The NFL Draft is a nervous time for prospects. Last year, Shane Olivea was pulling out his hair as he was waiting for his name to be called. Graded out as a fourth round prospect, he fell – and luckily the San Diego Chargers were the smart ones.

His hard work during training camp made him a starter at right tackle – a position he did not relinquish the entire season. He was the only offensive lineman to play in every snap on the year.

But before the NFL Draft, Shane Olivea had his own anxiety to overcome.

"When the draft comes, you are so nervous," Olivea said. "It's not like when you are coming out of high school and can decide where you are going. Someone else decides your fate.

"Basically after the fourth round, I stopped watching the draft."

Olivea injured his pectoral muscle at the Ohio State Pro Day just before the draft. Although he had aspirations of going in the fourth round, he was dropped by many teams who did not have a clear picture of his return to the game.

With pick 204, the Bolts selected Olivea, a three-year starter at right tackle for the Buckeyes.

Although Billy Crystal attended his high school, Olivea dropping like a rock was no joke.

"If you would have asked me that last April, I was like, ‘man, this sucks. I got drafted in the seventh round. I am not making the money I want. I am going to a team that hasn't won in nine years.'"

Olivea made it his mission to prove all the doubters wrong. After working hard in the offseason to bring his weight down and a nutritional program going strong, the former high school wrestler delivered in training camp. Staying late and arriving early, Olivea put the work in and was rewarded.

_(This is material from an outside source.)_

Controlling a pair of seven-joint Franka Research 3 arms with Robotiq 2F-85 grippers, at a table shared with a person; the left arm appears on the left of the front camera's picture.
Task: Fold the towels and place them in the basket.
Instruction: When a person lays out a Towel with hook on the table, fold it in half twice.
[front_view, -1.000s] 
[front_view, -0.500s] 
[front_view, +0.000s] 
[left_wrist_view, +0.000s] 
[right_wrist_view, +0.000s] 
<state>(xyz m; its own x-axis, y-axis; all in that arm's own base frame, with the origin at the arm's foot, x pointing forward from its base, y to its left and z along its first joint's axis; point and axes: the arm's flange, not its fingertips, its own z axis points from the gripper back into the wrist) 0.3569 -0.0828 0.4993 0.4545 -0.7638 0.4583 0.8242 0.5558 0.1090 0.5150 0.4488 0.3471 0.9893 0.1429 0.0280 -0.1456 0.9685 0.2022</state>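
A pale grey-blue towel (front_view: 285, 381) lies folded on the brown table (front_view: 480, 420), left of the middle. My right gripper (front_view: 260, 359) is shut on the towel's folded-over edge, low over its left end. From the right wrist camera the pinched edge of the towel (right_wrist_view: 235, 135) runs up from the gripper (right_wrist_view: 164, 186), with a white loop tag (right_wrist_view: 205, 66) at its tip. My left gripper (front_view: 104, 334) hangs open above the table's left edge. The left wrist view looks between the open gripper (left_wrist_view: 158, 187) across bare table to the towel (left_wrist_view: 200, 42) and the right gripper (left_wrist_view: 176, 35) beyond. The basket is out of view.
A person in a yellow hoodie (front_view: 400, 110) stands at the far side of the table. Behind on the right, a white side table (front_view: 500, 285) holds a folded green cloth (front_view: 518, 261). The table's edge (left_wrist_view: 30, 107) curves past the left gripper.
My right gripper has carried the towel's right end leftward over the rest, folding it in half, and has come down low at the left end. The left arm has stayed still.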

Looking back, Olivea sees it as a blessing.

"I really feel I was supposed to be in San Diego and supposed to be drafted where I was. Things worked out," he said. "I have always believed that things happen for a reason. It may not be the best situation to start out with but in hindsight this was the greatest situation for me.

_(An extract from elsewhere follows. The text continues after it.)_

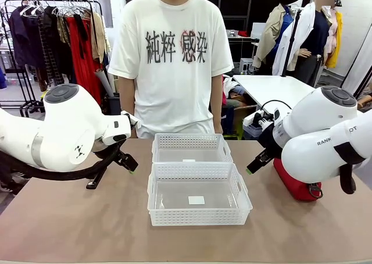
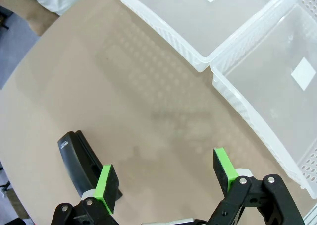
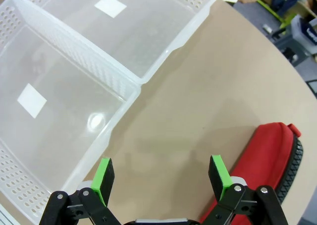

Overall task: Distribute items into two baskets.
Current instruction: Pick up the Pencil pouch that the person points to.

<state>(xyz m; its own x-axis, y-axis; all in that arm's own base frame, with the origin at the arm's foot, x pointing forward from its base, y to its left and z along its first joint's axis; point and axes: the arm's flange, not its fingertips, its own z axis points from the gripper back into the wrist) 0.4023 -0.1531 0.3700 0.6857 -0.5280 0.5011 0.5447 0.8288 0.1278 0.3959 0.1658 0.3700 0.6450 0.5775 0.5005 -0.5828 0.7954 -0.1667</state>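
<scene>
The red fabric pouch [image 3: 267, 170] lies on the surface [image 1: 70, 229] to the right of the baskets, and the small black stapler [image 2: 79, 160] lies to their left, near the surface's edge. Neither item is in a basket yet. The near basket [image 1: 197, 216] and the far basket [image 1: 189, 141] stand in the middle, touching end to end, each holding nothing but a white label on its floor. The right hand [image 3: 161, 175] hovers released over bare surface with nothing between its green pads; the pouch sits just outside one finger, not between the two. The left hand [image 2: 166, 178] is likewise spread and empty, with the stapler just beside and outside one finger. From here, each hand probably has to shift sideways before it closes, or it would clench on nothing or nudge its item away. The pouch looks soft and broad, so a pinch on loose fabric could slip, and its zipper end could catch on a lattice wall. The stapler is low and slim; a shallow descent may miss it, a deep one scrape the surface. The baskets look light, so a knock on a rim could slide them. In the front view the right arm hides much of the pouch. A person [image 1: 174, 60] stands at the far side.
</scene>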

"The glass is not always half-empty. Sometimes it is half-full. Things will work out the way they are supposed to be. Keep your head up."

As for his advice to prospects this weekend when the NFL Draft is in full swing:

"Speak to whoever you have to speak to on draft day. Keep the phone calls short and whatever happens is meant to happen."

The message is the same. It doesn't matter where you are drafted, or if you are drafted at all. When the lights are on, put your best foot forward and perform to the best of your abilities, leaving nothing behind. Who knows? You could be the starter all season long if you put in the effort.